A Monte-Carlo computational method [9] was used to assess the probability of hitting the target by chance. Two standard probability density functions (i.e. Uniform and Gaussian/Normal distributions) of a percent (%) BOLD intensity within each ROI were considered to estimate a chance level in simulated task conditions. More specifically, a potential amount of the percent BOLD intensities of each 8 s time frame (16 total time frames for each trial) were randomly sampled from three different scenarios for each of the two types of probability distributions (see Table 3 for the scenarios). A total of 100,000 “trials” were simulated for each scenario.

Table 3.

The chance levels for hitting a target from the Monte-Carlo method using the percent BOLD intensities (compared to a baseline intensity) simulated from three scenarios of either Uniform or Gaussian distribution (STD: standard deviation).
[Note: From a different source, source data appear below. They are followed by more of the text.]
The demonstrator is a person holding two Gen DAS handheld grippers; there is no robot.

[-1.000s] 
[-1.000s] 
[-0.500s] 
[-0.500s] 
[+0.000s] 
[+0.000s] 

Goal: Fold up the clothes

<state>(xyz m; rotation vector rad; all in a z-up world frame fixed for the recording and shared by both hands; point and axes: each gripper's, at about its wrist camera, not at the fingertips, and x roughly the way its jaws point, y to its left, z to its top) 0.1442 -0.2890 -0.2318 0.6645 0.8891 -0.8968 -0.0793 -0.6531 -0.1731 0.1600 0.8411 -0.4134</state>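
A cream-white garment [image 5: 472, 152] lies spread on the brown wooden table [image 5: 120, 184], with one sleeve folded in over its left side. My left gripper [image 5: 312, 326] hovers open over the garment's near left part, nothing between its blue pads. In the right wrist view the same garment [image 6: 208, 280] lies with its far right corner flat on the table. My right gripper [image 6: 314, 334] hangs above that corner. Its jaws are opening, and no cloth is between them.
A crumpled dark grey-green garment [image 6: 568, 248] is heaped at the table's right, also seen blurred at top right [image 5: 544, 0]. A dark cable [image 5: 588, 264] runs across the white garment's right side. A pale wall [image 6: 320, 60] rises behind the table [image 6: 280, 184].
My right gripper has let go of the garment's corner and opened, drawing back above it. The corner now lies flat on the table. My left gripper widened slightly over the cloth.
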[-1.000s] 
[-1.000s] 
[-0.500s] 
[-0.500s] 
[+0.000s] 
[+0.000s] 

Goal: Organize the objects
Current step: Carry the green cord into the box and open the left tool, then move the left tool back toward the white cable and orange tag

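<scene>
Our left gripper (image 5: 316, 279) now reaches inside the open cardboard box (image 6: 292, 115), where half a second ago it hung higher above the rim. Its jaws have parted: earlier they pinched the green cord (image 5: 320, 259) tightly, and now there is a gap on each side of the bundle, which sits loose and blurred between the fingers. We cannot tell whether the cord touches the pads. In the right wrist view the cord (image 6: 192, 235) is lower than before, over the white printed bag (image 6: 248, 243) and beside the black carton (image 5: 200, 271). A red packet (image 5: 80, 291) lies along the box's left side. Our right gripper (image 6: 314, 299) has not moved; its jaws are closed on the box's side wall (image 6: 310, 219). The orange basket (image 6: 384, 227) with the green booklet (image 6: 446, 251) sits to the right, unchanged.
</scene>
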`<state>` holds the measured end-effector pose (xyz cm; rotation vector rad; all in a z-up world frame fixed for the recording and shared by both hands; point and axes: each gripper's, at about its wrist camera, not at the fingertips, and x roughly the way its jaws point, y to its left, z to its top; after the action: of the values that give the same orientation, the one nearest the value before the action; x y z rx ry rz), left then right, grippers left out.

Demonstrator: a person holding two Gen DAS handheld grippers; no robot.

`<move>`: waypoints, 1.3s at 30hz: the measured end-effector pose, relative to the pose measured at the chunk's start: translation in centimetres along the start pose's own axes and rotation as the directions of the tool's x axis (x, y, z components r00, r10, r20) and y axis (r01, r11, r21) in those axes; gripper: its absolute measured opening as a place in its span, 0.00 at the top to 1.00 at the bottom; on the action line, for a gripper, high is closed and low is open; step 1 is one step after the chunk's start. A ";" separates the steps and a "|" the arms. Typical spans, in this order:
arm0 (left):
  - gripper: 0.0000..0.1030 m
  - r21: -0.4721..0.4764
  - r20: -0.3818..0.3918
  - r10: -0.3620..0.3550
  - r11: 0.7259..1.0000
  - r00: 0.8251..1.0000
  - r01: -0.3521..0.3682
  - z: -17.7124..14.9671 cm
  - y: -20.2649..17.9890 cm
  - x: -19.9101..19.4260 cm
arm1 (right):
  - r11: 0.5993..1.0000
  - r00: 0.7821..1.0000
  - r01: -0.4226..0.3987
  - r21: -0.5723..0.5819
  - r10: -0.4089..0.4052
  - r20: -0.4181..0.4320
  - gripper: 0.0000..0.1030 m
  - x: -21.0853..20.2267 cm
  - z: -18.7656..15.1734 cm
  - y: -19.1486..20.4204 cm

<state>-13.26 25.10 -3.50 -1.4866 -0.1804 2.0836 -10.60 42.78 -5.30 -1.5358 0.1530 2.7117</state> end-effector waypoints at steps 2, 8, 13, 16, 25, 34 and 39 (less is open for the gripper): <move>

A scenario of the percent (%) BOLD Intensities
Uniform distribution
Gaussian distribution (mean = 0.5%)
−0.5 to 1.5% −1.0 to 2.0% −1.5 to 2.5% STD = 1.0% 2.0% 3.0%
Chance Horizontal target 0.2 1.9 3.9 2.8 7.9 10.0
Level Vertical 0.5 3.3 6.3 4.8 11.1 13.9
(%) Diagonal 0.0 0.3 1.3 0.7 4.0 5.7

In order to investigate the short-term learning effect of increased control of motor imagery activations in each individual subject, an additional fMRI trial was administered for each of the RH and LH tasks using the block-based task-paradigm (Fig. 1b). The realigned EPI volumes were further normalized into the Montreal Neurological Institute (MNI) space followed by spatial smoothing using an 8 mm isotropic FWHM Gaussian kernel. The resulting normalized EPI data were analyzed using the general linear model (GLM) method [6]. From the GLM-based activation maps (p < 0.001), the number of active voxels from the primary motor cortex (M1; the precentral gyrus as identified by the automated anatomical registration [15]) was counted from both hemispheres. The corresponding laterality index (LI), which reflects the hemispheric dominance of activation, was then calculated (see Table 4 for the description) to examine the subjects’ ability to regulate regional BOLD signals within the M1 region.

Table 4.

The number of active voxels (p < 0.001) within the primary motor cortex (M1) along with a corresponding laterality index (LI) defined as (LR)/(L + R), where L and R denote the number of active voxels within the left- and right-hemispheres, respectively. The ‘*’ symbol was used when there were no active voxels.

Pre-RH
Post-RH
Pre-LH
Post-LH
L/R LI L/R LI L/R LI L/R LI
S1 1101/55 0.90 1198/153 0.77 1059/1546 0.19 309/1139 0.57
S2 606/281 0.37 422/126 0.54 404/799 0.33 21/57 0.46
S3 77/0 1.00 6/11 0.29 0/0 * 1/283 0.99

The CC maps that were acquired during the ROI trial from subject 1 (S1) represented highly task-specific activities within the contralateral side of the motor areas. Consequently, the voxel showing the maximum CC value in M1 was successfully selected for each task and was defined as the center of the ROI (CC values of 0.73 for the RH task and 0.90 for the LH task; p < 10−10). The results obtained during the BMI trials are illustrated in Fig. 3. The subject successfully achieved the targeted tasks in all four trials for the vertical target and in three out of four trials for both the horizontal and diagonal targets (the 1st trial missed the target goal). The average numbers of movement steps to reach each target for this subject were 8.7 ± 3.2 (horizontal), 5.5 ± 1.7 (vertical), and 8.3 ± 2.9 (diagonal). Note that during the 2nd and 3rd trials for the diagonal target, the subject intentionally moved the robotic arm after passing the horizontal and vertical targets.

Fig. 3.

Fig. 3

The trajectories of robot movements during the rtfMRI trials for subject 1 ((a) horizontal; (b) vertical; (c) diagonal), along with time plots of the percent BOLD signals within the ROIs (sampled from the 4th trial). The horizontal/vertical direction of the 3D arrow indicates the direction of the robotic arm movement. The labels of the unsuccessful 1st trials, where the horizontal and diagonal targets were not reached, are underlined.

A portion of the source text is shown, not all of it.